Uma mulher de 62 anos recuperou a liberdade após ser resgatada de uma situação de trabalho escravo doméstico que durou 49 anos em Bragança Paulista (SP). O resgate ocorreu na últia quarta-feira (10/06), na mesma semana em que o Senado aprovou novas medidas de proteção para trabalhadores encontrados nessa condição.
Além do acolhimento por familiares, vítimas de exploração doméstica poderão receber seguro-desemprego, prioridade em programas sociais e medidas de proteção judicial previstas no projeto aprovado pelo Senado e enviado para sanção presidencial.
O caso paulista ajuda a dimensionar o alcance dessas mudanças. Segundo a fiscalização, a trabalhadora chegou à residência aos 12 anos e permaneceu no local até a operação conduzida pelo Ministério Público do Trabalho (MPT) e pelo Ministério do Trabalho e Emprego (MTE).

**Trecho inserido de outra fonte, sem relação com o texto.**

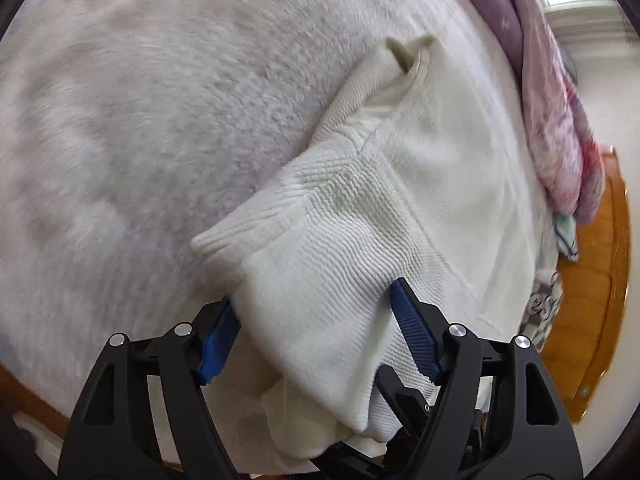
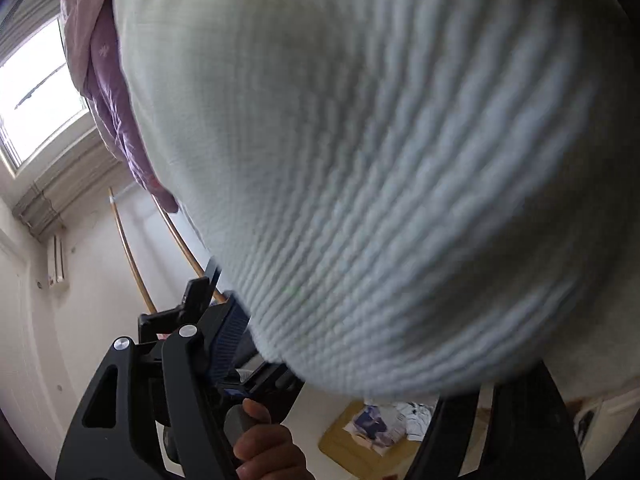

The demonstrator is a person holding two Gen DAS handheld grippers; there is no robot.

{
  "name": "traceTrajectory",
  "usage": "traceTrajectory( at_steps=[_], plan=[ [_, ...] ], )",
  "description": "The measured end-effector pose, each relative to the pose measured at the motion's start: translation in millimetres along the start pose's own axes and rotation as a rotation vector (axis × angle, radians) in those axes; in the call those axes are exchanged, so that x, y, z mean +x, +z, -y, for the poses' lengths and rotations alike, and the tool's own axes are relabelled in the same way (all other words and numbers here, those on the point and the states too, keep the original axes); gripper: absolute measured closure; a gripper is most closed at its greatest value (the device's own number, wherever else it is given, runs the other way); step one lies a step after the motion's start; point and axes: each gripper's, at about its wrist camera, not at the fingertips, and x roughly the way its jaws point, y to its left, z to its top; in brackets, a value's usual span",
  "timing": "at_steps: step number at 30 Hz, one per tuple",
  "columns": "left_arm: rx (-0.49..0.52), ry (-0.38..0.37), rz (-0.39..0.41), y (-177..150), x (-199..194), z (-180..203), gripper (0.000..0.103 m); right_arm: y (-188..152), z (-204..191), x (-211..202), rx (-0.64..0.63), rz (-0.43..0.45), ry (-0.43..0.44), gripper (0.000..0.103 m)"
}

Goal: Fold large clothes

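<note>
Soft, floppy cream ribbed-knit sweater (image 1: 360, 216) on grey fleece bed (image 1: 160, 120): left tool (image 1: 316, 320) apart around hem; right tool (image 2: 320, 344) state unclear.

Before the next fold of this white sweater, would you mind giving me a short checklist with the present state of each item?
1. Left tool has knit between its blue fingers: ok; a firm clamp: cannot tell.
2. Right tool's grip on the white sweater: cannot tell; knit covers its lens.
3. Sweater's far end lies on the grey blanket: ok.
4. Folded layers aligned: not ok; one ribbed edge sticks out.
5. Purple bedding stays off the sweater: ok.
</note>
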Motion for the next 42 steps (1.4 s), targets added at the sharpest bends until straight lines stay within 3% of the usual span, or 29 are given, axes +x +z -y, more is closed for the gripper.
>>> traceTrajectory(
  at_steps=[3,4,5,7,14,17,23,28,31,35,39,40,41,42],
  plan=[
    [0.006,-0.017,-0.014,2.1,8.5,1.1,0.035,-2.9,-0.2,6.4,0.041,0.008,0.027,0.040],
    [0.028,-0.028,-0.005,1.8,8.9,5.2,0.061,-3.2,-0.9,8.7,0.045,-0.002,0.037,0.054],
    [0.048,-0.026,0.006,1.8,10.0,10.9,0.075,-3.0,-1.9,10.6,0.044,-0.010,0.029,0.066],
    [0.102,0.005,0.028,-1.9,6.7,25.7,0.087,-2.7,0.2,4.9,0.054,-0.018,0.051,0.076],
    [0.234,0.015,0.160,-24.3,-42.9,93.2,0.091,1.0,-46.6,-33.9,0.032,-0.066,0.159,0.084],
    [0.316,0.025,0.201,-41.2,-59.2,147.5,0.091,6.7,-67.2,-59.8,0.033,-0.063,0.217,0.084],
    [0.470,0.031,0.217,-83.8,-47.4,270.4,0.091,50.8,-98.2,-153.0,0.013,0.019,0.322,0.084],
    [0.592,0.001,0.127,-137.9,6.5,365.8,0.091,98.2,-87.2,-227.0,-0.003,0.140,0.308,0.084],
    [0.655,0.016,0.056,-170.5,52.7,399.8,0.091,116.3,-73.0,-259.3,0.008,0.209,0.267,0.084],
    [0.715,0.041,-0.064,-201.8,116.3,417.0,0.090,132.6,-25.2,-272.8,0.083,0.265,0.223,0.085],
    [0.681,0.026,-0.135,-211.8,148.1,417.6,0.084,155.1,-9.3,-282.9,0.177,0.241,0.182,0.084],
    [0.652,-0.008,-0.128,-210.5,143.0,417.1,0.074,157.9,-6.4,-284.1,0.196,0.213,0.194,0.083],
    [0.629,-0.038,-0.118,-209.0,137.8,416.0,0.048,161.0,-6.5,-284.6,0.210,0.192,0.203,0.083],
    [0.592,-0.080,-0.089,-207.8,126.4,414.6,0.035,164.5,-10.0,-283.5,0.227,0.164,0.201,0.083]
  ],
)
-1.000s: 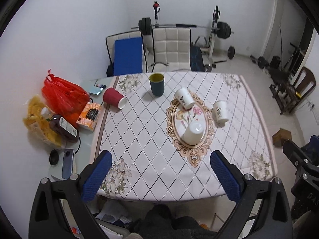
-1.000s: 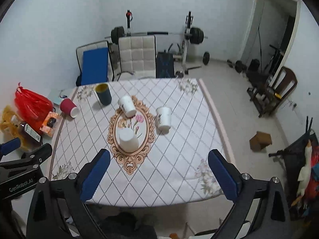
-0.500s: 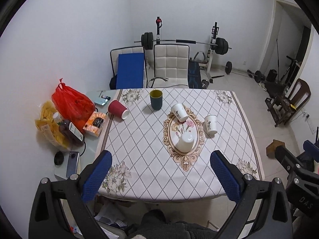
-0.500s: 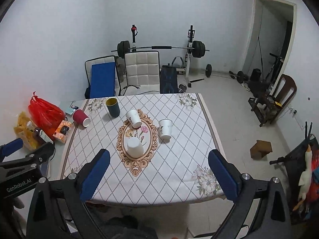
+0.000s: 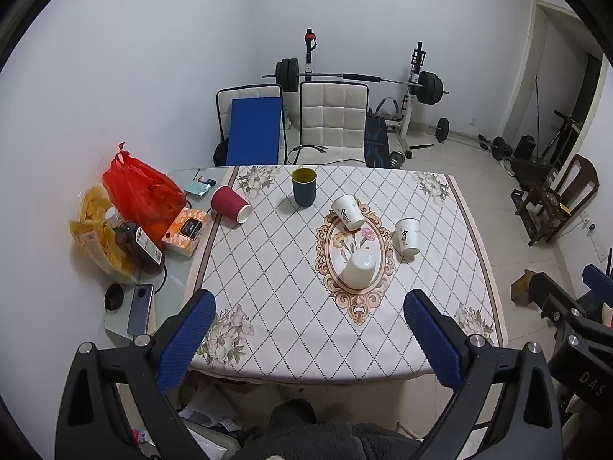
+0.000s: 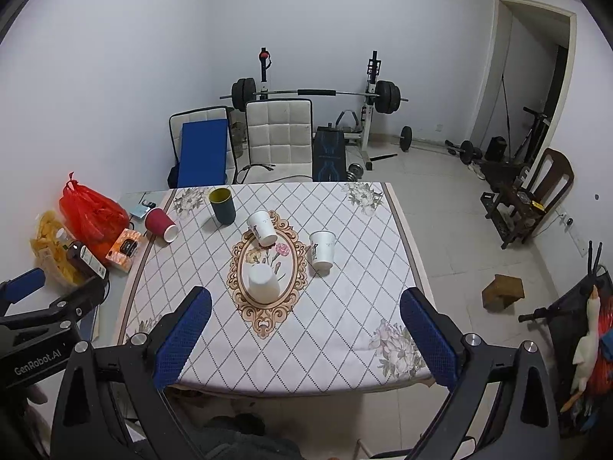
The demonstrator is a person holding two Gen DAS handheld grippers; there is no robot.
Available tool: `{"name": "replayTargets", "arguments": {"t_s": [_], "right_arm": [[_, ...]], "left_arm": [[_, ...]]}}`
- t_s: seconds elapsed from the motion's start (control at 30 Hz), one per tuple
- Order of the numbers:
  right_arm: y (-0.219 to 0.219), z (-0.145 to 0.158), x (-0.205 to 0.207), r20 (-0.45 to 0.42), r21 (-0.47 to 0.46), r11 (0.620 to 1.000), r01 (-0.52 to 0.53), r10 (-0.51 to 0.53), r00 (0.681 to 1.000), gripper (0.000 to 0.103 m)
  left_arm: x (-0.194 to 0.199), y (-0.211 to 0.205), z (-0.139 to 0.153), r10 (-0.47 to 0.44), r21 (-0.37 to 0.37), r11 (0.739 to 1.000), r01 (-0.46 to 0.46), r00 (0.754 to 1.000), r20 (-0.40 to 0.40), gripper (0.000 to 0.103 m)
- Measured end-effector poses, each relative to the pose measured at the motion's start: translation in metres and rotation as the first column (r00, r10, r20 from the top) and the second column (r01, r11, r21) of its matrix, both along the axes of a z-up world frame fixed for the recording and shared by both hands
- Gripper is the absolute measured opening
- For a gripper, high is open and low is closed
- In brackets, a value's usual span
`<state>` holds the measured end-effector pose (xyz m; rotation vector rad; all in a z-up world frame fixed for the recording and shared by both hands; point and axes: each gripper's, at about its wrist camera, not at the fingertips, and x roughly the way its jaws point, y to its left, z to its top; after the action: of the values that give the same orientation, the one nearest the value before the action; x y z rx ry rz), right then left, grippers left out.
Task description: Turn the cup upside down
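You are reading "GenRobot.AI" on the left gripper (image 6: 23, 295) body, and "DAS" on the right gripper (image 5: 597, 280). A white paper cup (image 5: 359, 267) (image 6: 263, 284) is sitting mouth-down on the oval floral medallion of the table (image 5: 268, 268) (image 6: 345, 306). You are holding both grippers wide apart above the near edge, gripping nothing.
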<state>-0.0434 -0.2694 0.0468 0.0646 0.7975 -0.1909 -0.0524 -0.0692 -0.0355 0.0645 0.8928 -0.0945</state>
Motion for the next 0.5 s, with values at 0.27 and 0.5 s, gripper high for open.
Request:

O resgate ocorreu em um momento de ampliação das medidas de combate à escravidão doméstica, modalidade que atinge principalmente mulheres negras com baixa escolaridade.
Nova lei amplia apoio financeiro e proteção judicial
O projeto aprovado pelo Senado garante seis parcelas de seguro-desemprego para trabalhadores resgatados, cada uma no valor de um salário mínimo. O benefício oferece renda temporária durante o período de reconstrução da vida profissional.
Os beneficiários também passam a ter prioridade no Bolsa Família, atendimento preferencial em serviços públicos e acesso a programas de apoio psicossocial voltados à reinserção social e profissional.
O texto ainda prevê medidas protetivas semelhantes às da Lei Maria da Penha. A Justiça poderá determinar afastamento do agressor, proibir contatos e encaminhar as vítimas para a rede de assistência social.
O Ministério Público do Trabalho calcula em R$ 1,6 milhão os valores devidos à trabalhadora entre verbas trabalhistas e indenizações. O órgão concedeu prazo para apresentação da defesa da família investigada.
Trabalho escravo doméstico: caso de SP ajuda a explicar nova proteção às vítimas
As investigações apontam que a mulher chegou à residência em 1977, aos 12 anos, após a promessa de que teria acesso à educação. A fiscalização concluiu que ela foi retirada da escola durante a adolescência e passou a trabalhar sem interrupção ao longo das décadas seguintes.
A fiscalização constatou que a trabalhadora atuava aos domingos e também em datas como Natal e Ano Novo. Durante a operação, ela relatou que não saía do apartamento havia cerca de quatro meses e que a rotina comprometia sua saúde física e emocional.
Mesmo após conseguir a aposentadoria em 2015, ela continuou trabalhando na residência. Segundo a apuração, a empregadora usava os valores da aposentadoria para pagar despesas da casa onde a trabalhadora vivia.
Fiscalização ganha instrumentos para ampliar os resgates
A proposta também altera as regras de fiscalização em residências. Quando mora no local de trabalho, a própria vítima poderá autorizar a entrada dos auditores fiscais sem necessidade de agendamento prévio com o empregador.
A mudança amplia a capacidade de fiscalização em situações nas quais trabalhadores vivem na residência dos empregadores, condição comum em casos de escravidão doméstica.
Segundo o relator da proposta, senador Paulo Paim (PT-RS), as operações de fiscalização resgataram mais de duas mil pessoas em 2025, número quase 27% superior ao registrado no ano anterior. O Sistema Ipê, canal oficial do governo federal para o combate ao trabalho escravo, recebe denúncias de forma anônima.